Un pò di storia
Articolo di: Sergio Martinelli
Tratteggiare le alterne vicende storiche succedutesi nella zona di Calceranica al Lago, è cosa alquanto ardua.
Infatti, per comprendere appieno gli avvenimenti e le varie conseguenze, per capire gli eventi che hanno determinato lo sviluppo socio-economico e culturale del paese sarebbe necessaria un’opera di ricerca specifica che altri hanno già effettuato con perizia e meticolosità.
Queste alcune righe hanno quindi l’obiettivo di far comprendere sommariamente, anche per problemi di spazio, la realtà locale, rimandando per gli approfondimenti ai testi storici ben più specifici egregiamente scritti dagli storici locali.
Iniziamo con il collocare geograficamente il paese:
Calceranica è situata in Alta Valsugana (Valle formata dal fiume Brenta ed in passato dal torrente Fersina). Sulla sponda sud del lago di Caldonazzo si sono insediati i primi abitanti del paese.
I primi insediamenti umani si sono collocati, molto probabilmente, alla attuale Pieve ove era garantita una certa salubrità in quanto lontana dalle paludi, che allora attorniavano il lago.
Il luogo, rialzato e protetto dall’intorno alquanto scosceso, offriva una certa sicurezza in quanto facilmente difeso da eventuali gruppi e/o tribù bellicose.
Varie popolazioni di varie origini si avvicendarono, e si fusero ad altre, nella zona; le vie di accesso erano parecchie.
Romani, Galli; Reti, Longobardi, Franchi e altre popolazioni giunsero nella zona, alcune si stabilirono.
Di certo la zona non era e non è racchiusa o impervia e le vie di comunicazione non sono mai mancate.
La più importante era costituita dalla strada Romana Claudia Augusta Altinate che partendo da Altino percorreva la Valsugana per arrivare sino ad Augusta in Germania.
Calcercniaca, trovandosi di poco scostata da questa importante via di comunicazione era attraversata dal collegamento di questa con l’altra via non meno importante che percorreva la Valle dell’Adige: la Claudia Augusta Padana.

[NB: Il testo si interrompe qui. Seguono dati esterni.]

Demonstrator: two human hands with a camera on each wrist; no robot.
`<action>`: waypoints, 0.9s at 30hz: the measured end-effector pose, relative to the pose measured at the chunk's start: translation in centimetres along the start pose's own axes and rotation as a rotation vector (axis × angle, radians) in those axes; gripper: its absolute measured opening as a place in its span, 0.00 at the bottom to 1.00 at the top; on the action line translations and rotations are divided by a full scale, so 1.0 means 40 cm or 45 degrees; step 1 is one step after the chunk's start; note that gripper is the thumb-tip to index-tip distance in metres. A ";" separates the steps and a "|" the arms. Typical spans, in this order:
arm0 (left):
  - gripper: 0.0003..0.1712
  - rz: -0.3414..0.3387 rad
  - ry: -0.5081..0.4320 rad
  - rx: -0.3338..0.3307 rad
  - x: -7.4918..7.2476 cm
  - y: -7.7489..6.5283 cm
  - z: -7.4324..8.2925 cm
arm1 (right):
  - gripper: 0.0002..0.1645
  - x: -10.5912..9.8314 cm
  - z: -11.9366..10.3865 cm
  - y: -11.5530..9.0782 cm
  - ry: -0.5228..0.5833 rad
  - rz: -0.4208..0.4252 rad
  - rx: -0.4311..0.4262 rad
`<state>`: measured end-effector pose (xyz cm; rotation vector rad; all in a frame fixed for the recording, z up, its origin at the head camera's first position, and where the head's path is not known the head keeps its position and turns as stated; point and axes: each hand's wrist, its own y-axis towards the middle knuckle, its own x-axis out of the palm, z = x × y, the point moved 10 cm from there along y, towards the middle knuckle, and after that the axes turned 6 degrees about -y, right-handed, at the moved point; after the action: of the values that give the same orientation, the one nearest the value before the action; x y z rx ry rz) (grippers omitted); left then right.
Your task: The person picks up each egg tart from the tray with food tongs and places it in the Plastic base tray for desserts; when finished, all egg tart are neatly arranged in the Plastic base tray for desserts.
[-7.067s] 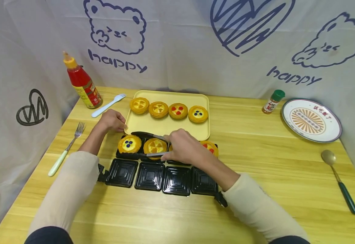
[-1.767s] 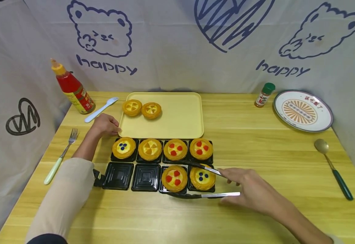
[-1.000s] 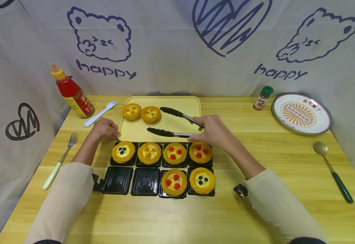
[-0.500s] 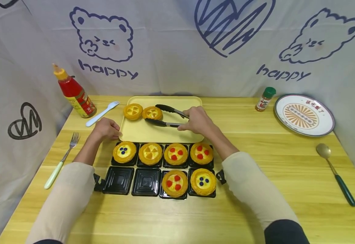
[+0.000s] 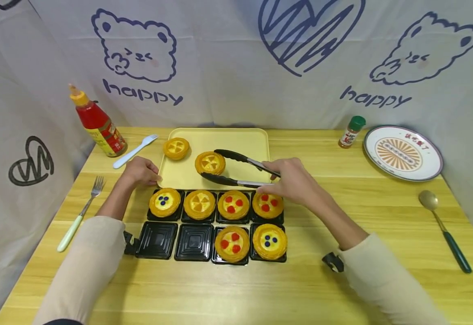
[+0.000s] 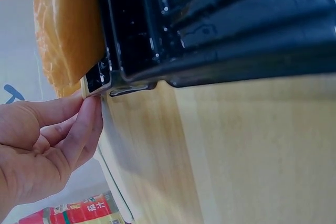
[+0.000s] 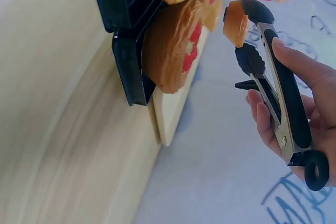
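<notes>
My right hand (image 5: 295, 180) holds black-tipped tongs (image 5: 244, 183). Between their tips is an egg tart (image 5: 210, 163) with yellow wedge topping; the right wrist view shows this tart (image 7: 235, 22) raised clear of the surface. Another wedge-topped tart (image 5: 176, 148) sits at the left of the yellow tray (image 5: 240, 140). My left hand (image 5: 141, 171) pinches that tray's near-left corner, with thumb and fingers (image 6: 86, 121) meeting there in the left wrist view. In front lie black square holders in two rows: the back row bears tarts, the front row has a red-topped tart (image 5: 232, 244) and a blue-topped tart (image 5: 269, 242).
Two front-left holders (image 5: 156, 240) are bare. At left are a sauce bottle (image 5: 100, 128), a pale blue plastic fork (image 5: 135, 151) and a green-handled metal fork (image 5: 82, 212). To the right stand a green-capped shaker (image 5: 351, 132), a plate (image 5: 403, 153) and a spoon (image 5: 445, 230).
Red- and blue-topped tarts have gone from the tray to the front holders. My right hand then brought the tongs around a wedge-topped tart and drew it nearer and rightward. My left hand stayed.
</notes>
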<state>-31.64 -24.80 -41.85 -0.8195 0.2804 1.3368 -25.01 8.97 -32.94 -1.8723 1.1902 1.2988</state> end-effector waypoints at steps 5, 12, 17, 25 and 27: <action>0.14 0.002 -0.016 -0.013 0.000 -0.002 -0.001 | 0.39 -0.023 -0.020 -0.092 0.009 0.033 -0.052; 0.14 -0.003 -0.020 -0.022 0.002 0.002 -0.006 | 0.39 -0.003 -0.087 -0.191 0.035 0.006 -0.160; 0.15 0.005 -0.012 -0.035 0.002 0.003 -0.008 | 0.39 0.058 -0.136 -0.222 0.107 -0.080 -0.203; 0.14 0.011 -0.022 -0.040 0.001 0.003 -0.010 | 0.40 0.120 -0.169 -0.229 0.050 -0.121 -0.207; 0.14 0.012 -0.019 -0.037 0.000 0.002 -0.009 | 0.41 0.121 -0.170 -0.228 0.037 -0.127 -0.201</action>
<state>-31.62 -25.05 -42.15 -0.8329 0.2542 1.3579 -13.30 5.76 -35.24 -2.0413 1.0208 1.3483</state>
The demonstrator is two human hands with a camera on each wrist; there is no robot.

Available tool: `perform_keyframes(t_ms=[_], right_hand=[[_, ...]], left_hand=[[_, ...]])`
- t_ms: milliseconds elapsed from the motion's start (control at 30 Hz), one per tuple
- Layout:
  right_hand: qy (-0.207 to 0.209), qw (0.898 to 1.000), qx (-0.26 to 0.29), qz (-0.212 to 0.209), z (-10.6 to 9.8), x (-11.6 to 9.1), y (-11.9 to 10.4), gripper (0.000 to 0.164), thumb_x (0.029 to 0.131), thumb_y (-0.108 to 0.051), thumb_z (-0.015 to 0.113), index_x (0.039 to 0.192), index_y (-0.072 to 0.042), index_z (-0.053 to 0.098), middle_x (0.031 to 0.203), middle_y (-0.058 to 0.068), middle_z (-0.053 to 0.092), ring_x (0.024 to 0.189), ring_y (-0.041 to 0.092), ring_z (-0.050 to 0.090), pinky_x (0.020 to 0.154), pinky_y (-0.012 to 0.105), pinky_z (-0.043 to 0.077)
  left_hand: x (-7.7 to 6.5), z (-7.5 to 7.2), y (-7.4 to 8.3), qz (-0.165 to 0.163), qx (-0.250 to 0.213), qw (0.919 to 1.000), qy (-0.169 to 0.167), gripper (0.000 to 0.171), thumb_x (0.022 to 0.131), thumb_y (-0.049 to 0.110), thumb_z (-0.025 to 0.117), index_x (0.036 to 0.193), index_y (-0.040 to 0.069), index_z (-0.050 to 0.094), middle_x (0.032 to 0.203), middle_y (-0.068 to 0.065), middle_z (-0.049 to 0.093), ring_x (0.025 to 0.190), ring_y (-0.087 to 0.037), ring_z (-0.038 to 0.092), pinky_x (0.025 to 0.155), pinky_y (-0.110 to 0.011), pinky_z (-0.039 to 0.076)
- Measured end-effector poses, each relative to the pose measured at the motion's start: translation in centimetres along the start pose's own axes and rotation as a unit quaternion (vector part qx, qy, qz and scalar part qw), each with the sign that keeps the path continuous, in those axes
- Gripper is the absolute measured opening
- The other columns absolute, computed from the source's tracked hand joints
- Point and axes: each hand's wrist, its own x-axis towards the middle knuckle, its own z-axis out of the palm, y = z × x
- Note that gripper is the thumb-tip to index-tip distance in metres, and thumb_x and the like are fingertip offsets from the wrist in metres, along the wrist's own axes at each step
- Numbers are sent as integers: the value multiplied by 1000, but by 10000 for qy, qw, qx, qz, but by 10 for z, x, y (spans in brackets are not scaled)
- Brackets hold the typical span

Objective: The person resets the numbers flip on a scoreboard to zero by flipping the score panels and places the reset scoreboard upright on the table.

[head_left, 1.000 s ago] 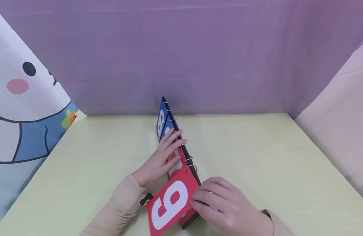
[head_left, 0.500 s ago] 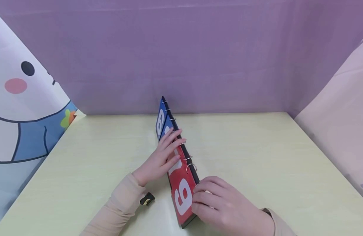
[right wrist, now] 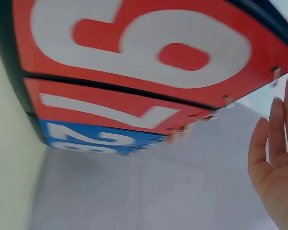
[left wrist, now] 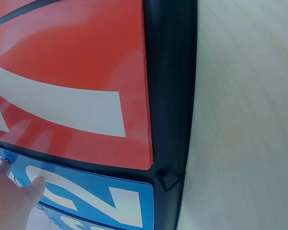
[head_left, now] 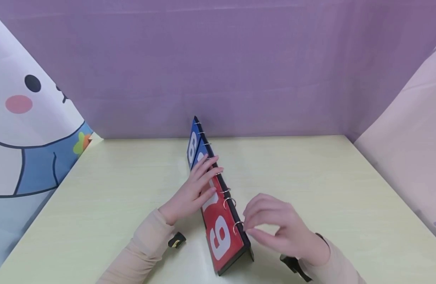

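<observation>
The flip scoreboard (head_left: 223, 185) stands like a tent on the pale counter (head_left: 310, 177), its length running away from the person, with metal rings along the black top edge. A red card (head_left: 235, 249) with a white digit hangs at the near end, blue cards (head_left: 192, 148) at the far end. The left hand (head_left: 189, 197) lies across the middle of the left face – fingers straight and a little spread, tips at the top edge. The right hand (head_left: 280, 221) is by the near end of that edge – fingers loosely bent, a gap between them and the thumb; I cannot tell whether the tips touch the nearest ring. Behind the counter hangs purple cloth (head_left: 218, 71)
</observation>
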Motion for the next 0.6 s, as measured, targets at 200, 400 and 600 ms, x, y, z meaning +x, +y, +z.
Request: perform_keyframes(t_ms=[200, 400, 600], right_hand=[[-124, 9619, 1102, 2498, -8, -16, 17, 12, 86, 4, 60, 93, -4, 64, 89, 15, 63, 89, 14, 58, 84, 27, 50], [-1042, 8735, 1575, 4486, -10, -21, 33, 28, 86, -10, 65, 110, 2, 59, 109, 21, 58, 100, 28, 60, 89, 30, 50], [-1398, 8344, 1720, 5047, -10, -22, 41, 33, 86, -10, 63, 115, 4, 56, 114, 23, 56, 104, 36, 56, 87, 30, 50]], left_hand=[[0, -1, 1, -35, -1, 10000, -2, 50, 93, 21, 55, 140, 18, 39, 156, -2, 18, 147, -27, 3, 102, -51, 38], [1, -3, 1, -1, -19, 10000, 32, 50, 93, 21, 55, 140, 18, 39, 157, -2, 18, 147, -27, 3, 103, -53, 36], [2, -5, 2, 17, -19, 10000, 50, 50, 93, 21, 55, 140, 18, 39, 157, -2, 17, 147, -27, 3, 103, -53, 36]])
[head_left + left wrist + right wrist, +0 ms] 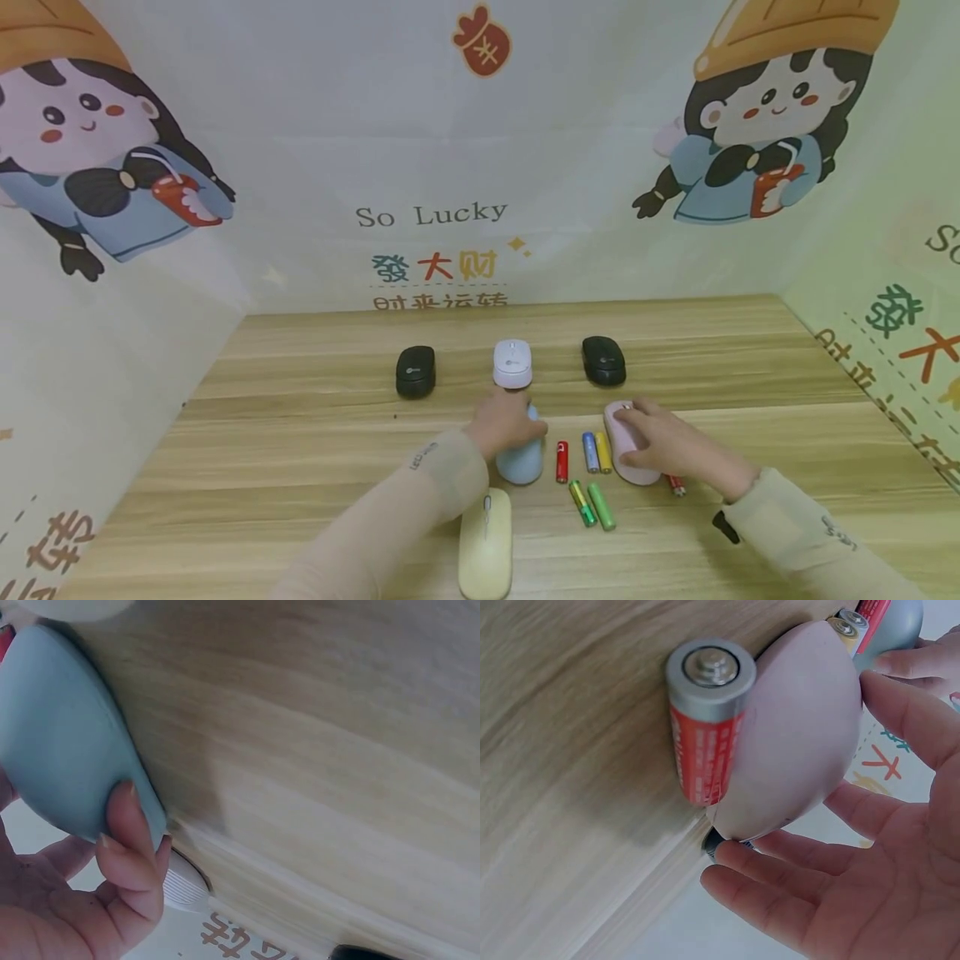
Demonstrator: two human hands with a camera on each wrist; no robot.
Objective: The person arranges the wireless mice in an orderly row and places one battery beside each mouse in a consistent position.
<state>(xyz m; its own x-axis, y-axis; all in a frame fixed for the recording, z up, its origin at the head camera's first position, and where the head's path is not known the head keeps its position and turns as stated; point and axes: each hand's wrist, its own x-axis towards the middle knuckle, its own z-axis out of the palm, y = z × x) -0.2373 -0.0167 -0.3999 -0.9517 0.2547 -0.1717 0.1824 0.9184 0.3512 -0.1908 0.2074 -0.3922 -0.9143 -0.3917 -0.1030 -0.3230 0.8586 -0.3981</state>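
Observation:
In the middle of the table lies a light blue computer mouse (521, 463), and my left hand (507, 423) grips its far end. The left wrist view shows fingers (129, 825) bent against the side of this mouse. To the right, a pink mouse (624, 433) is held by my right hand (663, 437), thumb on its near left side and fingers round its far end. A red battery (709, 724) stands out close beside the pink mouse in the right wrist view. Between the two mice are a red battery (562, 462), a blue battery (591, 452) and a yellow battery (603, 452).
A yellow mouse (485, 546) lies nearest me, beside my left sleeve. Green batteries (602, 507) sit right of it. Along the back stand a black mouse (416, 372), a white mouse (513, 364) and another black mouse (603, 361), before a printed cloth wall (315, 167).

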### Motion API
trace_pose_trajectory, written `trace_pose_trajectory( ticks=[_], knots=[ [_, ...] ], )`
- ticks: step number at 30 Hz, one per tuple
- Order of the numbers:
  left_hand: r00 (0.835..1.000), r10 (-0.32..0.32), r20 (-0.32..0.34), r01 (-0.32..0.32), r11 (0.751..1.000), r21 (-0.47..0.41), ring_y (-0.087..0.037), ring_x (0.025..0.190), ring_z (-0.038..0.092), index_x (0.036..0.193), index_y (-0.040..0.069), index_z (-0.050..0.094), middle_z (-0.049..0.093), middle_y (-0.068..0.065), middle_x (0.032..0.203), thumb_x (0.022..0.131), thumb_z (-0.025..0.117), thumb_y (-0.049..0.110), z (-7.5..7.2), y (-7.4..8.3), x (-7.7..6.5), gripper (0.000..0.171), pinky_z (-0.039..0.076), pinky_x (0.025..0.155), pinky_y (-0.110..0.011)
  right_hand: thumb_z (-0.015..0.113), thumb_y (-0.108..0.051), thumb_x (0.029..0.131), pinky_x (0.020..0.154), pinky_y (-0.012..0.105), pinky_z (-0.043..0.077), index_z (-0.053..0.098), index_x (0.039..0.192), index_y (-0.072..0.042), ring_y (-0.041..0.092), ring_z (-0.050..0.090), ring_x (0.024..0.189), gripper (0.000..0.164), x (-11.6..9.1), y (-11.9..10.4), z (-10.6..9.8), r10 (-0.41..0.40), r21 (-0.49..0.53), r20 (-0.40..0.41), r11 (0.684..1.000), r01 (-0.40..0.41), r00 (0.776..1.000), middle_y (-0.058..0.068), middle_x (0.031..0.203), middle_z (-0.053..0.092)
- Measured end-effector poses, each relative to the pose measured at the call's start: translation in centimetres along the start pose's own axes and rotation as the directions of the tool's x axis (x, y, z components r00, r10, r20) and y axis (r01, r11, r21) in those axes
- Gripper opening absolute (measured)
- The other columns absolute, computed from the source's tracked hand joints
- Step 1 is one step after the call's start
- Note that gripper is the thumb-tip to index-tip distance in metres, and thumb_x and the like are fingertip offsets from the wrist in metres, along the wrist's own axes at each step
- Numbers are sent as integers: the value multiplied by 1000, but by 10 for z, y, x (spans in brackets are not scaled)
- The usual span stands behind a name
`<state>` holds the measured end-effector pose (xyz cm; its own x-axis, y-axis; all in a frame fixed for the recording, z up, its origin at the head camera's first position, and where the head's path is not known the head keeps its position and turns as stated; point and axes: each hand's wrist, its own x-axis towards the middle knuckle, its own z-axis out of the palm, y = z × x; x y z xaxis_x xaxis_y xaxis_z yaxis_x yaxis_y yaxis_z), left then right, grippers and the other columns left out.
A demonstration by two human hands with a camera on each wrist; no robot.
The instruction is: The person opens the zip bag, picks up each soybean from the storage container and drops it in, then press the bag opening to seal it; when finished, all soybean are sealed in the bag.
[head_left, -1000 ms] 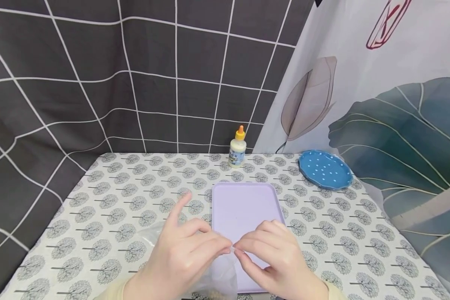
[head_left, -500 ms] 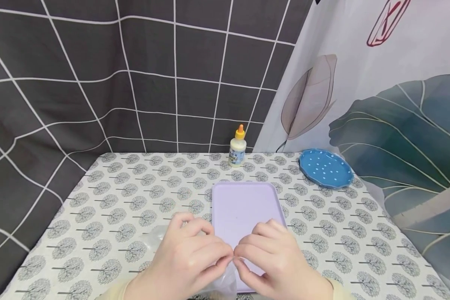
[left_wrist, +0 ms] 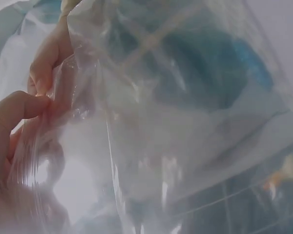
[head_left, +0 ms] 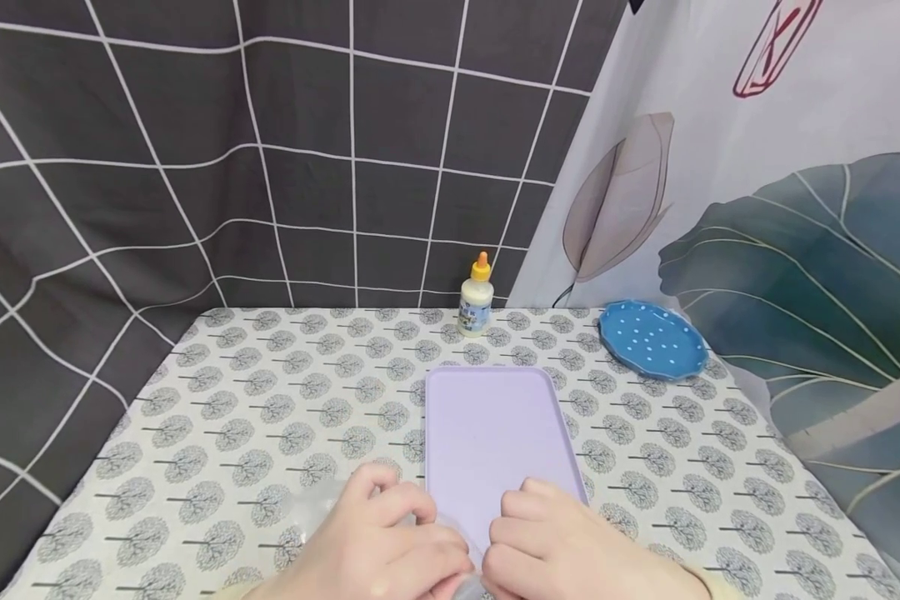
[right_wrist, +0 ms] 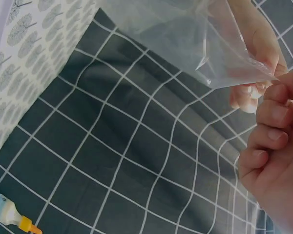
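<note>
A clear plastic bag (left_wrist: 136,131) fills most of the left wrist view, its ridged edge running down the left side. My left hand (head_left: 378,533) pinches that edge between thumb and fingers. Close beside it, my right hand (head_left: 547,542) pinches the same edge, fingers curled in, as the right wrist view shows at the corner of the bag (right_wrist: 205,48). In the head view the hands nearly meet at the bottom, and they hide most of the bag. What lies inside the bag cannot be made out.
A lilac tray (head_left: 495,433) lies just beyond the hands on the tree-print tablecloth (head_left: 217,450). Farther back stands a glue bottle (head_left: 476,300) with an orange tip. At the back right is a blue dotted plate (head_left: 652,340). A dark gridded curtain (head_left: 292,167) hangs behind the table.
Both hands have moved down, nearer the bottom of the head view, still holding the bag. My left little finger, raised one second ago, is now folded in. Tray, bottle and plate stay put.
</note>
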<state>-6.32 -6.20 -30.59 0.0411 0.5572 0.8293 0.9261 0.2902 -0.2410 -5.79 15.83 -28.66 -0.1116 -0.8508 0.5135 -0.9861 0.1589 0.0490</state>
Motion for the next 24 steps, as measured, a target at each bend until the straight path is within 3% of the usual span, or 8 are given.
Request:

Calceranica, quindi, si trovava e si trova in posizione particolarmente favorita per le vie di comunicazione e conseguentemente per gli scambi commerciali nonché culturali.
Varie sono le testimonianze dell’antica antropizzazione della zona; dal rinvenimento del cimitero romano in prossimità dell’attuale Stazione Ferroviaria, all’Ara di Diana, alla chiesetta di S. Ermete, già tempo pagano.
Varie sono state nel corso dei secoli, le dominazioni, le vicende le guerre e guerricciole, le controversie, le ribellioni di popolo. Certamente, tutte hanno influenzato la storia del paese che, se da una parte godeva di una posizione geografica favorevole, non poté evitare le pestilenze, la miseria, le varie dominazioni, le emigrazioni e per un certo periodo durante la prima Guerra Mondiale lo sfollamento di tutti i civili in zone sicure e lontane dalla prima linea.
L’economia, un tempo basata sull’agricoltura, il baco da seta, un po’ di pesca e sull’allevamento, rifiorì quando era in piena attività la miniera di pirite chiusa nel 1964.
L’attività estrattiva attirò a Calceranica parecchi lavoratori con le loro famiglie incrementando la popolazione.
Le acque del lago e la vicinanza delle montagne, attira in zona parecchi turisti italiani e stranieri nel periodo estivo.